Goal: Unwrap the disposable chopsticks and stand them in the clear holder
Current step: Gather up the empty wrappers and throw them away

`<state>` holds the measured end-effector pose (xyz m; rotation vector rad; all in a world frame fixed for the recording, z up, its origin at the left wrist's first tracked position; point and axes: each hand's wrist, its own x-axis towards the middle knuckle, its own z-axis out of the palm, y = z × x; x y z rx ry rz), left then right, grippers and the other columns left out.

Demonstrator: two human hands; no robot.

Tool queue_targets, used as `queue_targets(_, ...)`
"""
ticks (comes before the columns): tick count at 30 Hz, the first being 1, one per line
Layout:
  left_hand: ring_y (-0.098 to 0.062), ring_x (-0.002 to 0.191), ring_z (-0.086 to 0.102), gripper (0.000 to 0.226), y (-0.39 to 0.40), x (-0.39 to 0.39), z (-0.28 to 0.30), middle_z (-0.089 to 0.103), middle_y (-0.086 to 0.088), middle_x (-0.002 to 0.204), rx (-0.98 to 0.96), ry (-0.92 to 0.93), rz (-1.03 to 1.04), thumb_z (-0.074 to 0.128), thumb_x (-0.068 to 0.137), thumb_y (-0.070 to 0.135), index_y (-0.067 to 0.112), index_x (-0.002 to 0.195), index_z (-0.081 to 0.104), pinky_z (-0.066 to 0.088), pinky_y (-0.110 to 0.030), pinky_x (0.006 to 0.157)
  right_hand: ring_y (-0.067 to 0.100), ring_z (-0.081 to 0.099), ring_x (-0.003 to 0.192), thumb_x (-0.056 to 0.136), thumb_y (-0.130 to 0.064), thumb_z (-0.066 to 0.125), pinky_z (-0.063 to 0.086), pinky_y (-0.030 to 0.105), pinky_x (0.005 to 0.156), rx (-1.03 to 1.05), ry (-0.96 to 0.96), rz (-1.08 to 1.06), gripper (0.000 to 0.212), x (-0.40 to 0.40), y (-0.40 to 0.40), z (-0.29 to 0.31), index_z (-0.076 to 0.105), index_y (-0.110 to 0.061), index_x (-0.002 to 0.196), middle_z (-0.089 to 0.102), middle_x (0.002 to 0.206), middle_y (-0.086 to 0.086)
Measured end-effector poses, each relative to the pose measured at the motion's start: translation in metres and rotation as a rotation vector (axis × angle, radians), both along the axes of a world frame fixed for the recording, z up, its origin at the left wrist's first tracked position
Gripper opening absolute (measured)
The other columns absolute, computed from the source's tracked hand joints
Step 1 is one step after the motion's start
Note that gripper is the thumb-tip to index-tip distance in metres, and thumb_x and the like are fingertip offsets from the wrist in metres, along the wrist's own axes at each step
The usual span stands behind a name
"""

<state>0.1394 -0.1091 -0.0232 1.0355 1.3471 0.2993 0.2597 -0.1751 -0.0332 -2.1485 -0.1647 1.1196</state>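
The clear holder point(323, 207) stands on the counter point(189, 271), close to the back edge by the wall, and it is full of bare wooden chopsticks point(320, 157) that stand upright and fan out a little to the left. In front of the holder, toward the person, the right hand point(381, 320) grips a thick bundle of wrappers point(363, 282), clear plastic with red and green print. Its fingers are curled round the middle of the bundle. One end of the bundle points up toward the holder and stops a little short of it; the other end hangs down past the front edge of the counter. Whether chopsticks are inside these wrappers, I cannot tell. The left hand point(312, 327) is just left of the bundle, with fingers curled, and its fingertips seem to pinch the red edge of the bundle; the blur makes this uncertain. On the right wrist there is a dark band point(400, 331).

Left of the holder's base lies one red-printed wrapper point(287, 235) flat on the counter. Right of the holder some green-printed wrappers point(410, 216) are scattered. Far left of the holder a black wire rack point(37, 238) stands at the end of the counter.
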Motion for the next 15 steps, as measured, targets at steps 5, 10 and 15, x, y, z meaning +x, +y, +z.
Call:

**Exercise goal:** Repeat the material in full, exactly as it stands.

**Your solution:**
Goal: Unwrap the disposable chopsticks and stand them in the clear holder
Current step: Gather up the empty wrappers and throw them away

`<state>` holds the measured end-effector pose (xyz m; rotation vector rad; all in a world frame fixed for the recording, z up, its origin at the left wrist's first tracked position; point and axes: each hand's wrist, its own x-axis towards the middle knuckle, its own z-axis out of the palm, y = z × x; x y z rx ry rz), left then right, grippers and the other columns left out.

Demonstrator: two human hands; no robot.

Tool queue_targets, used as `queue_targets(_, ...)`
"""
ticks (comes before the columns): tick count at 30 Hz, the first being 1, one per line
Layout:
  left_hand: ring_y (-0.098 to 0.062), ring_x (-0.002 to 0.191), ring_z (-0.086 to 0.102), gripper (0.000 to 0.226), y (-0.39 to 0.40), x (-0.39 to 0.39), z (-0.28 to 0.30), middle_z (-0.089 to 0.103), middle_y (-0.086 to 0.088), middle_x (-0.002 to 0.204), rx (-0.98 to 0.96), ry (-0.92 to 0.93), rz (-1.03 to 1.04), thumb_z (-0.074 to 0.128), thumb_x (-0.068 to 0.137), thumb_y (-0.070 to 0.135), index_y (-0.067 to 0.112), index_x (-0.002 to 0.195), index_z (-0.081 to 0.104), pinky_z (-0.066 to 0.088), pinky_y (-0.110 to 0.030), pinky_x (0.006 to 0.157)
  right_hand: ring_y (-0.067 to 0.100), ring_z (-0.081 to 0.099), ring_x (-0.003 to 0.192), thumb_x (-0.056 to 0.136), thumb_y (-0.130 to 0.064), thumb_z (-0.066 to 0.125), pinky_z (-0.063 to 0.086), pinky_y (-0.030 to 0.105), pinky_x (0.005 to 0.156), rx (-1.03 to 1.05), ry (-0.96 to 0.96), rz (-1.08 to 1.06), gripper (0.000 to 0.212), x (-0.40 to 0.40), y (-0.40 to 0.40), z (-0.29 to 0.31), index_z (-0.076 to 0.105), index_y (-0.110 to 0.061), index_x (-0.002 to 0.196), middle_z (-0.089 to 0.102), middle_x (0.002 to 0.206), middle_y (-0.086 to 0.086)
Measured end-effector poses, each relative to the pose measured at the motion's start: translation in metres and rotation as a rotation vector (axis × angle, radians), both along the axes of a world frame fixed for the recording, z up, its origin at the left wrist's first tracked position
Gripper opening absolute (measured)
The other columns absolute, computed from the source's tracked hand joints
Step 1 is one step after the motion's start
Note that gripper is the thumb-tip to index-tip distance in metres, and thumb_x and the like are fingertip offsets from the wrist in metres, along the wrist's own axes at each step
The usual span stands behind a name
"""

<state>0.1394 -0.1091 -0.0232 1.0355 1.3471 0.2993 0.2597 -0.1751 -0.0332 -2.1485 -0.1647 1.1196</state>
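The clear holder point(323, 207) stands on the counter point(189, 271), close to the back edge by the wall, and it is full of bare wooden chopsticks point(320, 157) that stand upright and fan out a little to the left. In front of the holder, toward the person, the right hand point(381, 320) grips a thick bundle of wrappers point(363, 282), clear plastic with red and green print. Its fingers are curled round the middle of the bundle. One end of the bundle points up toward the holder and stops a little short of it; the other end hangs down past the front edge of the counter. Whether chopsticks are inside these wrappers, I cannot tell. The left hand point(312, 327) is just left of the bundle, with fingers curled, and its fingertips seem to pinch the red edge of the bundle; the blur makes this uncertain. On the right wrist there is a dark band point(400, 331).

Left of the holder's base lies one red-printed wrapper point(287, 235) flat on the counter. Right of the holder some green-printed wrappers point(410, 216) are scattered. Far left of the holder a black wire rack point(37, 238) stands at the end of the counter.
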Motion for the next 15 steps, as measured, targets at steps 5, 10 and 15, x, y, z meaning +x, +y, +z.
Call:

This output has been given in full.